Et, à minuit, lorsque le concert s’achevait, Lucie dans une grande hâte d’arriver chez elle, prenait la manche de son amant, le forçait à courir pour rentrer plus vite. Dans la chambre, la porte à peine refermée, elle se collait à Charles, elle le serrait, elle l’entraînait sur le divan. Puis le couvrant de son corps, elle mordait ses lèvres goulûment, avait des baisers chauds où leurs langues s’enchevêtraient. Pour apaiser le froid qui la prenait, elle glissait les mains dans les amples manches du dolman. Sous les attouchements fiévreux de l’homme, ses yeux se fermaient, elle renversait la tête, elle se tordait, étirant les jambes, haletait par saccades. Alors la crise devenait plus forte ; c’était comme une pesanteur qui roulait dans son ventre, qui montait, laissant après elle un vide délicieux. Du corsage déboutonné en hâte, les seins jaillissaient. Et toujours l’étreinte devenait plus pressante jusque le moment où la fille s’affaissait, la bouche ouverte, les yeux noyés, proférant une plainte rauque.

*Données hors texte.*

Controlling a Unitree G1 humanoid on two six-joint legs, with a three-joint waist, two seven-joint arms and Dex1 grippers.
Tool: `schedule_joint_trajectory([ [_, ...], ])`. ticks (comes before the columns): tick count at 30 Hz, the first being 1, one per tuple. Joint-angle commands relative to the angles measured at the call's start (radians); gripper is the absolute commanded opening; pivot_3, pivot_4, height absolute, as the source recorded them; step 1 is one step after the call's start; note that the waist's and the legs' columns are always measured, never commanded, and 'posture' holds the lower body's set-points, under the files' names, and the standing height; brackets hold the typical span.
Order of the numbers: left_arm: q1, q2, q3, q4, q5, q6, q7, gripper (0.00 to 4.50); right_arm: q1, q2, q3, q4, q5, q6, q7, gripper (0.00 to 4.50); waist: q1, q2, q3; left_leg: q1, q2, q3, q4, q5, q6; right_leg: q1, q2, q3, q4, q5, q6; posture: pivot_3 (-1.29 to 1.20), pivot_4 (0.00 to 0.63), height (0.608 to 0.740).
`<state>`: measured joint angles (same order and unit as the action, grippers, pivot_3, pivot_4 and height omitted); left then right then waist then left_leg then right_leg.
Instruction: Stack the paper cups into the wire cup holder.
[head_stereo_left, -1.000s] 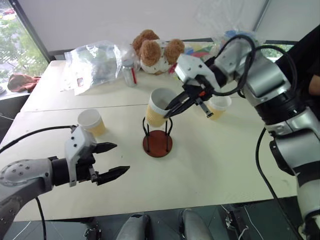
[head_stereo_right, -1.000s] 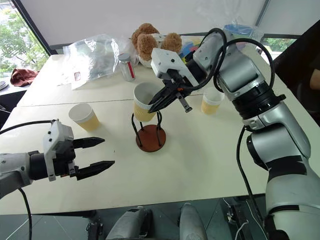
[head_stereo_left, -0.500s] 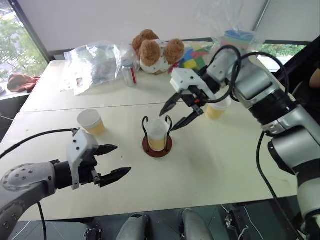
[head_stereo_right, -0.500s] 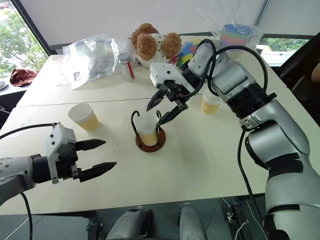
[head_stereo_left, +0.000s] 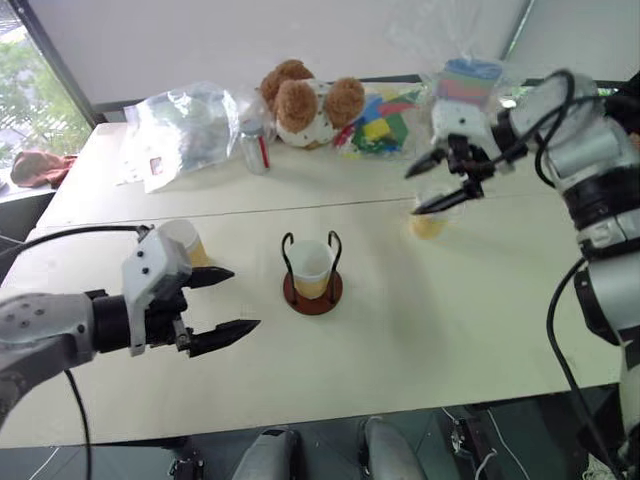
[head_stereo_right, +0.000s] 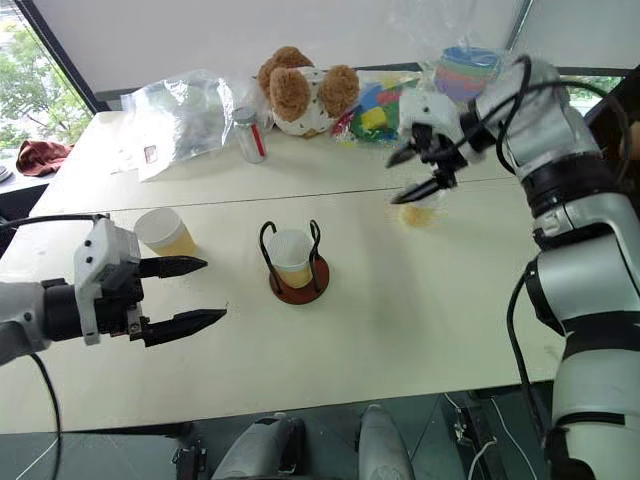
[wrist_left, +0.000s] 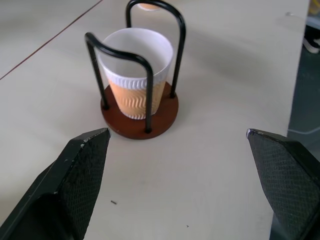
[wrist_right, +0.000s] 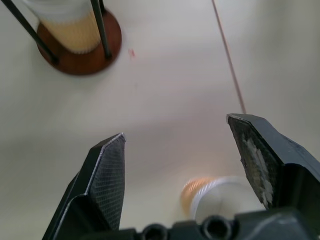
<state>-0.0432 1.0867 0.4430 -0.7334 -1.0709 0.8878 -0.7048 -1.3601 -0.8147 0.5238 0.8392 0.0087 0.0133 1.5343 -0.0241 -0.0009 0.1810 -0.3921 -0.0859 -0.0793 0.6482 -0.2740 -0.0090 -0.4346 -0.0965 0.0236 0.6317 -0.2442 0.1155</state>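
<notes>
head view / holder: wire cup holder near table centre, upright, one paper cup seated inside the loops.
head view / left cup: second paper cup at 9 o'clock of the holder, upright on the table, just behind the left tool.
head view / right cup: third paper cup at 2 o'clock of the holder, blurred, directly under the right tool.
head view / left tool: left tool at 8 o'clock of the holder, fingers spread wide, holding nothing, clear of the table.
head view / right tool: right tool above the third cup, fingers apart, nothing gripped.
head view / clutter: teddy bear, clear plastic bag, small bottle, coloured blocks and bagged pastel bowls along the far edge at 12 o'clock.
left wrist view: holder and its cup dead ahead between the two black fingers, gap wide, no contact.
right wrist view: fingers parted, third cup low between them lying apart from both; holder base further off.
</notes>
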Motion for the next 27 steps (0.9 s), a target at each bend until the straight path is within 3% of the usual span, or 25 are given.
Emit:
schedule_joint_trajectory([
  [1,-0.108,0.037,-0.001,0.038,-0.040,-0.008,-0.021,4.50,0.019,-0.023,-0.058,0.004,-0.054,-0.006,-0.037,3.53,0.000,0.000,0.000,0.000,0.001,0.000,0.000,0.000,-0.001,0.000,0.001,0.000,0.000,0.000,0.000,0.00,0.150,0.740],
  [7,-0.262,0.035,-0.106,0.069,-0.057,-0.003,-0.035,4.50,0.053,0.004,-0.085,0.057,-0.126,-0.027,-0.085,3.53,0.003,0.000,0.000,0.000,0.001,0.001,0.000,0.001,-0.001,0.000,0.002,0.000,0.000,0.000,0.000,0.00,0.150,0.740],
  [16,-0.270,0.037,-0.140,0.093,-0.006,-0.011,-0.067,4.50,0.064,0.045,-0.074,0.176,-0.247,-0.103,-0.186,3.53,0.003,0.000,0.000,0.000,0.001,0.001,0.001,0.001,-0.001,0.000,0.002,0.000,0.000,0.000,0.000,0.00,0.150,0.740],
  [19,-0.278,0.030,-0.145,0.085,-0.007,-0.008,-0.061,4.50,0.073,0.075,-0.096,0.206,-0.247,-0.103,-0.190,2.72,0.003,0.000,0.000,0.000,0.001,0.001,0.001,0.001,-0.001,0.000,0.002,0.000,0.000,0.000,0.000,0.00,0.150,0.740],
  [24,-0.254,0.040,-0.138,0.073,0.013,-0.005,-0.065,4.50,0.074,0.093,-0.103,0.224,-0.265,-0.125,-0.197,0.07,0.003,0.000,0.000,0.000,0.001,0.001,0.001,0.001,-0.001,0.000,0.002,0.000,0.000,0.000,0.000,0.00,0.150,0.740],
  [27,-0.230,0.055,-0.156,0.049,0.049,-0.011,-0.082,4.50,0.081,0.091,-0.103,0.213,-0.271,-0.139,-0.168,0.02,0.003,0.000,0.000,0.000,0.001,0.001,0.001,0.001,-0.001,0.000,0.002,0.000,0.000,0.000,0.000,0.00,0.150,0.740],
])
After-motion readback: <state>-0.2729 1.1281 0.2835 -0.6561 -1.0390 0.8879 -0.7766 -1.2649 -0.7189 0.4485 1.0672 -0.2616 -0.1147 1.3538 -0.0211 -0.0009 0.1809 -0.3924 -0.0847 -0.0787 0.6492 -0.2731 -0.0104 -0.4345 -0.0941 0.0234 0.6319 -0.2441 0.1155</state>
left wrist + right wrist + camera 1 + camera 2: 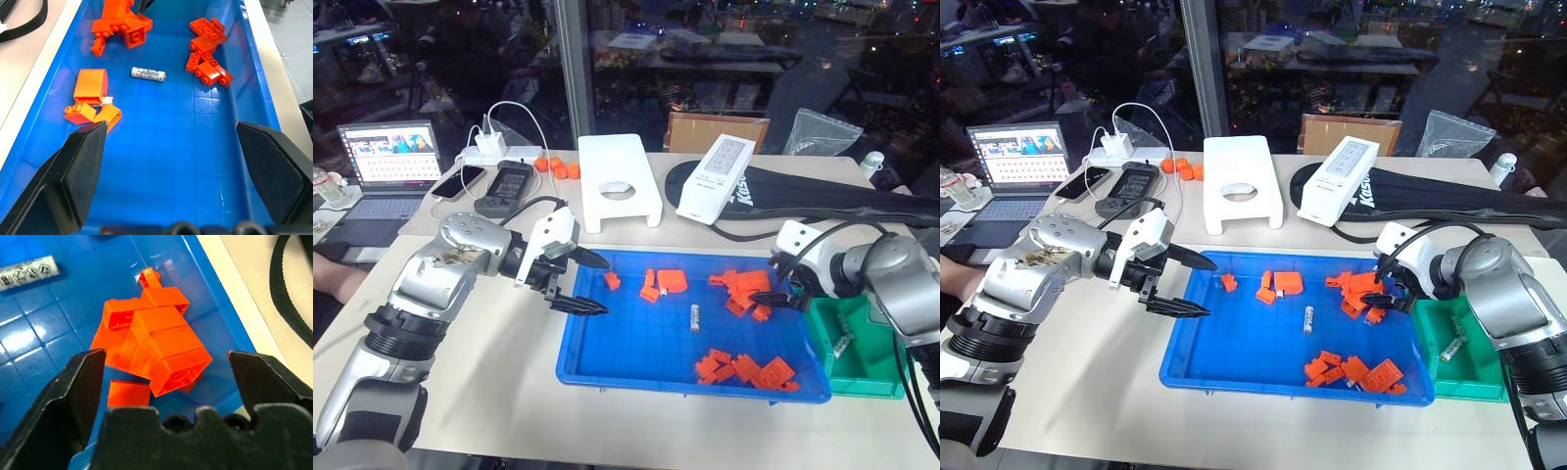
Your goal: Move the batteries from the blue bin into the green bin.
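On the table in front of me, I see the blue bin [636,367], a wide shallow tray with a gridded floor and raised rim, and the smaller green bin [871,377] touching its right end. One battery [695,316] lies loose near the middle of the blue floor, a thin silvery-grey cylinder with dark bands and printing along its side, clear of the bricks. From the left wrist camera I make out a second battery [106,101], mostly hidden, wedged against an orange brick cluster [93,95] so that just its pale end shows. Another battery [1450,350] rests inside the green bin, leaning against its floor. My right gripper [786,290] hangs over the right end of the blue bin with its fingers spread wide and nothing between them; directly below it sits a piled heap of orange bricks [156,345], which crowds that corner. My left gripper [582,284] hovers at the left end of the tray, fingers released and apart, holding nothing. More orange bricks [744,370] lie scattered along the near right of the tray. Behind the bins I can see a white stand [619,181], a white box [715,176] on a black bag [822,201], a laptop [386,166] and a phone [505,188].
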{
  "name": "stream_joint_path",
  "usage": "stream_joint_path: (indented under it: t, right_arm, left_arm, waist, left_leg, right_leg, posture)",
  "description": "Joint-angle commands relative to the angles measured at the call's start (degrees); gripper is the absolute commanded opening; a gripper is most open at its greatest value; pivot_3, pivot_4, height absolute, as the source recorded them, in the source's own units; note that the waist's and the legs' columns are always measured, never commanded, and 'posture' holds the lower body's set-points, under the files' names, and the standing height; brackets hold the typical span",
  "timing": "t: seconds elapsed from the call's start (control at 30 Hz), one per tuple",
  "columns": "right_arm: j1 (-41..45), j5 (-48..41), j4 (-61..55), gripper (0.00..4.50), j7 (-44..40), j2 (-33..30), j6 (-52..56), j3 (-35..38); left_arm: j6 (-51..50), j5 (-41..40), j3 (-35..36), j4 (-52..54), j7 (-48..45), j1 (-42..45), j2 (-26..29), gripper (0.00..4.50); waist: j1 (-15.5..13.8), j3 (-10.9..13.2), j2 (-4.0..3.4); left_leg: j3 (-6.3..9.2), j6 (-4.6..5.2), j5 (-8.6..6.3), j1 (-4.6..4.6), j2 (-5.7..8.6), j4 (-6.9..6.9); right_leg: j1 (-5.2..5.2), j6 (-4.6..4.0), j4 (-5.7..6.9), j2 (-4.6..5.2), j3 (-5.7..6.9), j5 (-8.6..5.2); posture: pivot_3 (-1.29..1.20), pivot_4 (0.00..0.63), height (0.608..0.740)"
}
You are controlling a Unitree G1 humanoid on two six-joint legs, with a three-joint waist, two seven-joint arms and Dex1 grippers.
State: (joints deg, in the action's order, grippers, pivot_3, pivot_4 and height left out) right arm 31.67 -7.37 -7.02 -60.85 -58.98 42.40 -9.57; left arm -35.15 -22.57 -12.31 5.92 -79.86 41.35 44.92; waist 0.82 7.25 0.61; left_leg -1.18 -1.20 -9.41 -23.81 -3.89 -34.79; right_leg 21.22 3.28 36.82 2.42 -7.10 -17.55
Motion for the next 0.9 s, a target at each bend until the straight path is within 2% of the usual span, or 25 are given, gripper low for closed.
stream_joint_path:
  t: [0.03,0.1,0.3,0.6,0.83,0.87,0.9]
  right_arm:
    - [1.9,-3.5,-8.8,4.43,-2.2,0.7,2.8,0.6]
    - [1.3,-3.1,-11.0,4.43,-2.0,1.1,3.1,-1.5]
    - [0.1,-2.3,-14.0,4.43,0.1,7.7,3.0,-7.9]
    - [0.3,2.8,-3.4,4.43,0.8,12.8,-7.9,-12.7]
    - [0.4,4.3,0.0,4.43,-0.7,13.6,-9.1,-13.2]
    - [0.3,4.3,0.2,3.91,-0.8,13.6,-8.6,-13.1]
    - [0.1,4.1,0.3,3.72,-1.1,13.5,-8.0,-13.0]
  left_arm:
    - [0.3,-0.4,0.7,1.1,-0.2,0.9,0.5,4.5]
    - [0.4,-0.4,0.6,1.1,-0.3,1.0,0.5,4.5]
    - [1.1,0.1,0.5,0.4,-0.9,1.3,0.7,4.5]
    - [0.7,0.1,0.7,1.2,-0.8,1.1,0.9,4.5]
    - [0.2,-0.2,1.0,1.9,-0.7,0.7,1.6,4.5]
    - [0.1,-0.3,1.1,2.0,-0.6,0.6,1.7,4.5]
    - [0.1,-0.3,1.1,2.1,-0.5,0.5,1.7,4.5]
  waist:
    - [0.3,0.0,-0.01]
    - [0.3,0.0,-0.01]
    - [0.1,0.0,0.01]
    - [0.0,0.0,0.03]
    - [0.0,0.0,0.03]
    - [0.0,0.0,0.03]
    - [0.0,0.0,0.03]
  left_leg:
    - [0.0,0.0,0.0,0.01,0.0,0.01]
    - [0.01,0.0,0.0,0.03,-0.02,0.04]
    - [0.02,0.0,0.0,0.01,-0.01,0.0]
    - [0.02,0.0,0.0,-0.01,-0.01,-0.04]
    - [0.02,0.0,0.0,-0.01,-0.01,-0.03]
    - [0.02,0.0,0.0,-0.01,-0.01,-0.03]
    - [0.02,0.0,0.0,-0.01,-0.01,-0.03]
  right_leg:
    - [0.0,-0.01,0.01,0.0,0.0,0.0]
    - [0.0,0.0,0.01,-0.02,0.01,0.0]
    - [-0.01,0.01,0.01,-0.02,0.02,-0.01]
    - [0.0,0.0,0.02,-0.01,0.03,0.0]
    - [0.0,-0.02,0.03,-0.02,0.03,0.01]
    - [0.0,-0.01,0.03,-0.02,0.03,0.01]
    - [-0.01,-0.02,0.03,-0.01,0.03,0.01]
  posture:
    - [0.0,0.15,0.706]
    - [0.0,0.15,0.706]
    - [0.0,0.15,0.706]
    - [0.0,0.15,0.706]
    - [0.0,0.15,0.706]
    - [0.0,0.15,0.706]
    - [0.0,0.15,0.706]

Conscience reprise, elle se trouvait sur le lit, à demi déshabillés, au côté de Charles qui la considérait tendrement. Elle l’embrassait encore, puis agenouillée sur la couverture, se dépouillant de ses derniers vêtements, de sa chemise qu’elle lançait à travers la chambre dans une rage muette, elle se ruait sur l’officier, l’égratignait, le mordait, irritée par ses aveux d’impuissance.

Jusque le matin elle se roulait ainsi, puis, lorsque le jour en éveil envoyait des rayons anémiés dans la chambre, Lucie, éreintée enfin, s’abattait vers la ruelle pour s’avachir dans un sommeil lourd.